Go through the data below and report how many lines contain "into"; the reply holds only that number.
========================================================================
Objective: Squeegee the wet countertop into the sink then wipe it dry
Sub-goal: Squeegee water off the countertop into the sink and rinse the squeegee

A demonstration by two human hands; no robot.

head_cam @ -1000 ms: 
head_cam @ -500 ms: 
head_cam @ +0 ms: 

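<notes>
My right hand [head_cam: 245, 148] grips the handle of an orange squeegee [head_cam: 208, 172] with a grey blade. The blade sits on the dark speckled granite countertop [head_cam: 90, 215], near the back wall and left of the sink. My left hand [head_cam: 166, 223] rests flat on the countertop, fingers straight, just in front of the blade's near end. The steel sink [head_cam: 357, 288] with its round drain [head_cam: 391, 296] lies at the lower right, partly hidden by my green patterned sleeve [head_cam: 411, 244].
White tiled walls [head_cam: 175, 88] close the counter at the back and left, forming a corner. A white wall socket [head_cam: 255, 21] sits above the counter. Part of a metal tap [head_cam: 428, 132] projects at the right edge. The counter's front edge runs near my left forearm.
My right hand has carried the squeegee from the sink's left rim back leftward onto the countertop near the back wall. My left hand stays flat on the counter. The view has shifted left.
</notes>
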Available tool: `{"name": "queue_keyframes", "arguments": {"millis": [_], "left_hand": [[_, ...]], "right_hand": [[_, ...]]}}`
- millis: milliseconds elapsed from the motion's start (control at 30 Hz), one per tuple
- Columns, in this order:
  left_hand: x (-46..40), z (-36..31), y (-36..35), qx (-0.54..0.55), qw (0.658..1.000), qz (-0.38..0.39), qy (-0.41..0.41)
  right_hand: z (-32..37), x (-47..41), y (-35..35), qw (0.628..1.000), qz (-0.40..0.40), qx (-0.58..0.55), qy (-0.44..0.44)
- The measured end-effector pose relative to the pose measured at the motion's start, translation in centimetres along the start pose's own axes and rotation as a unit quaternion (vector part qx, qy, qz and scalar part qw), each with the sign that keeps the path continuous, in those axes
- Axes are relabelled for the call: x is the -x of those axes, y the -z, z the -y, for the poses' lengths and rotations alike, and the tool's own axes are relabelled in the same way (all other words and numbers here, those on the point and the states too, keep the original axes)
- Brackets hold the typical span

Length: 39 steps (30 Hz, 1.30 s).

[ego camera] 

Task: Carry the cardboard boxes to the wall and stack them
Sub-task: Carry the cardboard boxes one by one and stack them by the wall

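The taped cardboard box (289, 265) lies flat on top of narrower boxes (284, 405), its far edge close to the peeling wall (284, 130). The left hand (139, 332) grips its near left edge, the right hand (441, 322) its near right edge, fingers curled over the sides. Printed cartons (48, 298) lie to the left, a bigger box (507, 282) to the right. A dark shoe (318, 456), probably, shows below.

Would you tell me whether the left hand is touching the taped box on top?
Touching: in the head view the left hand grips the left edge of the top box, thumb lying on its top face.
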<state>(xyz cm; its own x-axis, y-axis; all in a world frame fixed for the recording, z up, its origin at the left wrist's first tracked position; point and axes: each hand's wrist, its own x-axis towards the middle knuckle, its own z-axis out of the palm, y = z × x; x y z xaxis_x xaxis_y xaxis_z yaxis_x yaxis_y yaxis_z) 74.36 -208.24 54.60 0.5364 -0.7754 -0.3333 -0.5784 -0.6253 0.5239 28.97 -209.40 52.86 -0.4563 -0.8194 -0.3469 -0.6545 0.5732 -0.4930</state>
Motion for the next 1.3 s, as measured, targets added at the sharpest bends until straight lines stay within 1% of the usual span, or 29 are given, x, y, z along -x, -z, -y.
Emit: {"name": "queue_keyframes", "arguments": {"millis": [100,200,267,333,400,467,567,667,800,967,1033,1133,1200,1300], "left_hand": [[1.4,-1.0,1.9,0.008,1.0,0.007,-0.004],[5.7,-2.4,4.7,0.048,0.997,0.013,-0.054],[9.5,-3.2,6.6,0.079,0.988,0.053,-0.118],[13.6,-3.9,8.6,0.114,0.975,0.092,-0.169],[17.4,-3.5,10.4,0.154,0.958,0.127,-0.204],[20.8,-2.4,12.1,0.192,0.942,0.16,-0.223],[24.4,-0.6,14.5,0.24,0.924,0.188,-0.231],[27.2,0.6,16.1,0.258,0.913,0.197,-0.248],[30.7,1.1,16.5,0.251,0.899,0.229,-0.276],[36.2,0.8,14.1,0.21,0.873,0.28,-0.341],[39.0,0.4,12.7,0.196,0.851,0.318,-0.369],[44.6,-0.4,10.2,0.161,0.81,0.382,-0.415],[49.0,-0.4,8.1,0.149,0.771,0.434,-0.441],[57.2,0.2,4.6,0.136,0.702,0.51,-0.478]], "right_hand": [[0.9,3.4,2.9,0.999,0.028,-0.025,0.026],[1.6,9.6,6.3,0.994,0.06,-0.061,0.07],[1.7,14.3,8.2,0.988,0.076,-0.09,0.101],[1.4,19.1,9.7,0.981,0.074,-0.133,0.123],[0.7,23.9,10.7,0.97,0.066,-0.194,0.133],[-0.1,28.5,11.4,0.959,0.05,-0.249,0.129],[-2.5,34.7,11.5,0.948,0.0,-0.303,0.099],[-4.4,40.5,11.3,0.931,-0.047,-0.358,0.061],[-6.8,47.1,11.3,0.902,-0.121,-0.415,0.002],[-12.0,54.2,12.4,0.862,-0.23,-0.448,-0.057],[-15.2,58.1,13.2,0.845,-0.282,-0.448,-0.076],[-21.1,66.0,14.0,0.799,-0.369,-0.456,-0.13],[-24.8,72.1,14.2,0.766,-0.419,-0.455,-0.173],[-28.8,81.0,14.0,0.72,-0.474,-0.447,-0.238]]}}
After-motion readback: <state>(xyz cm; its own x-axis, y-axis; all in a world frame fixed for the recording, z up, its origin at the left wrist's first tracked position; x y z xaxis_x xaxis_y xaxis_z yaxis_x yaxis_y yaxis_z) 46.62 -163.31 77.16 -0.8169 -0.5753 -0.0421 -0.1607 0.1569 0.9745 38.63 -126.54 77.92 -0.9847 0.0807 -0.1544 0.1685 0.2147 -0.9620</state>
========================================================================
__RESULT OF THIS TASK__: 2